■ **Your instructions**
What is the number of lines in the following data that contain "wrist"? Answer with the number alone.

■ **Data extract**
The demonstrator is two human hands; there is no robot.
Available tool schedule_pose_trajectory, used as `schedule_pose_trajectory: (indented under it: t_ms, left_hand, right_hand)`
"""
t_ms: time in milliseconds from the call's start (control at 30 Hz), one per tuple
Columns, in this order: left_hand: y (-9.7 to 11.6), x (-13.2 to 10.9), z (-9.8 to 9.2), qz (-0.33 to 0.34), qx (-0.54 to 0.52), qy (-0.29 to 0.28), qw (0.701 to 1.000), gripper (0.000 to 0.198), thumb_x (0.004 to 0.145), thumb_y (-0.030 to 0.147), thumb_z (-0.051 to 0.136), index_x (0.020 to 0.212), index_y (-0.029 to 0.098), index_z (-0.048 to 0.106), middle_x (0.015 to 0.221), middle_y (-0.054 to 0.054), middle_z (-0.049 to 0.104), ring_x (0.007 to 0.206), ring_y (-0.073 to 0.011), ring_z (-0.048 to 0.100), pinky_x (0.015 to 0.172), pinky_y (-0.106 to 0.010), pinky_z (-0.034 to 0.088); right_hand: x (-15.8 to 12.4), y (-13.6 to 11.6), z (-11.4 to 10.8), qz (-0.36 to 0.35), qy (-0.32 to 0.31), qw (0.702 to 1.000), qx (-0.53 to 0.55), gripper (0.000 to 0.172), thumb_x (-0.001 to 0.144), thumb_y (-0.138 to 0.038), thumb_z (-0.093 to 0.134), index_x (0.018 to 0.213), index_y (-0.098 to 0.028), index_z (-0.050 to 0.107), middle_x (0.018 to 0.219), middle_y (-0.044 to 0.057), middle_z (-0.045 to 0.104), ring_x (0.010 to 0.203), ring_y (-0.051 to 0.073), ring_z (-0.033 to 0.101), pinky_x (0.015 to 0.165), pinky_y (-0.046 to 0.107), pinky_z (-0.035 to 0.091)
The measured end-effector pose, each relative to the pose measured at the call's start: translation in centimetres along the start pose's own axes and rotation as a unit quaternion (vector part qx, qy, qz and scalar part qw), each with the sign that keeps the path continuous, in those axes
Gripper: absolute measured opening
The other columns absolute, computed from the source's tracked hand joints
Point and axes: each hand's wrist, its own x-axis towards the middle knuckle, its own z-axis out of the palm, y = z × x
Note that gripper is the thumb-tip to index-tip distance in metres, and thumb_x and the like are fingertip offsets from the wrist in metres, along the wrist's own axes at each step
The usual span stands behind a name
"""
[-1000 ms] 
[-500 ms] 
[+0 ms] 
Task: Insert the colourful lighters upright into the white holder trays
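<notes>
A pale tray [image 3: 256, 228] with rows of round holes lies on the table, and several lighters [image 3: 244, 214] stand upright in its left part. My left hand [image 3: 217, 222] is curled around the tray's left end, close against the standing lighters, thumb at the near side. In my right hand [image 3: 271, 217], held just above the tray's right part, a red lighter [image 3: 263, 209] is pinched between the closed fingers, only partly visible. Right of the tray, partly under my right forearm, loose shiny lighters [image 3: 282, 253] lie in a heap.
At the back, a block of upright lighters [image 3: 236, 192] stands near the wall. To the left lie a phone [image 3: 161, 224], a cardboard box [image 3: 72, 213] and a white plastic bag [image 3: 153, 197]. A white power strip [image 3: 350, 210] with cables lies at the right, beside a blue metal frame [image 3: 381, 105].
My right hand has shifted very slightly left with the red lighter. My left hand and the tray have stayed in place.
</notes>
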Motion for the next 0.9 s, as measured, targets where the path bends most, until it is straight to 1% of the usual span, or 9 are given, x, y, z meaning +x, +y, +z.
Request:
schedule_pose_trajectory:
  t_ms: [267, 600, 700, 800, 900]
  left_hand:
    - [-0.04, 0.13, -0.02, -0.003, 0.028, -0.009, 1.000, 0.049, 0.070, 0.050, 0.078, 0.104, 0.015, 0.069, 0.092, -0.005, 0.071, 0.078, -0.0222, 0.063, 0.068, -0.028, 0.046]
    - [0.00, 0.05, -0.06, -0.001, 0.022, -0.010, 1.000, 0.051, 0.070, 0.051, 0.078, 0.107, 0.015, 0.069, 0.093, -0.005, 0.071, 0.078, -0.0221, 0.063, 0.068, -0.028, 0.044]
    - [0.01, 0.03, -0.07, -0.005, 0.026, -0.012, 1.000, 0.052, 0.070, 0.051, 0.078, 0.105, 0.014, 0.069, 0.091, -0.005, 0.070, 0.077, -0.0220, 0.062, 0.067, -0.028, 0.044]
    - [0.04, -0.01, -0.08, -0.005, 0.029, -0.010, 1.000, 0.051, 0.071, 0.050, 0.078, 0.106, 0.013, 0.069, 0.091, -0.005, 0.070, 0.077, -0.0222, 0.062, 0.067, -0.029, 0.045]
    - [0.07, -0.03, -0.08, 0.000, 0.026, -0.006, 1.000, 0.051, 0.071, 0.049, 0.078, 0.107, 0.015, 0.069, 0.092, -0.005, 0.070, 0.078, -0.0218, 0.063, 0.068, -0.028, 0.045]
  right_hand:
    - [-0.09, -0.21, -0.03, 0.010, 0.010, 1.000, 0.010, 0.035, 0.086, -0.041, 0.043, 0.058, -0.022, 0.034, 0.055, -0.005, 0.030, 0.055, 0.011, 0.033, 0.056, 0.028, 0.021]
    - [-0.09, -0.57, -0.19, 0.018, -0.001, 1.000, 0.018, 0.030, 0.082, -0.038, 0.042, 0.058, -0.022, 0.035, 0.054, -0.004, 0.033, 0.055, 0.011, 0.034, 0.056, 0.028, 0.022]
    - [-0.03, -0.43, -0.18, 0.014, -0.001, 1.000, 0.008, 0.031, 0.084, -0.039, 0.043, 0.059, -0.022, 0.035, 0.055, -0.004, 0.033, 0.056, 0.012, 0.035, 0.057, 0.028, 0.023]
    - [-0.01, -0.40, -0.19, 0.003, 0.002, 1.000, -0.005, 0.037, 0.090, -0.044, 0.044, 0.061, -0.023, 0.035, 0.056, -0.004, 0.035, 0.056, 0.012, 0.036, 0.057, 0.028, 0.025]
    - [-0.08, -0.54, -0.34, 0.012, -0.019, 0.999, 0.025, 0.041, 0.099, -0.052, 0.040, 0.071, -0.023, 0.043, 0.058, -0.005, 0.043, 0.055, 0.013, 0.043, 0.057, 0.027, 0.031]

■ **Reply**
2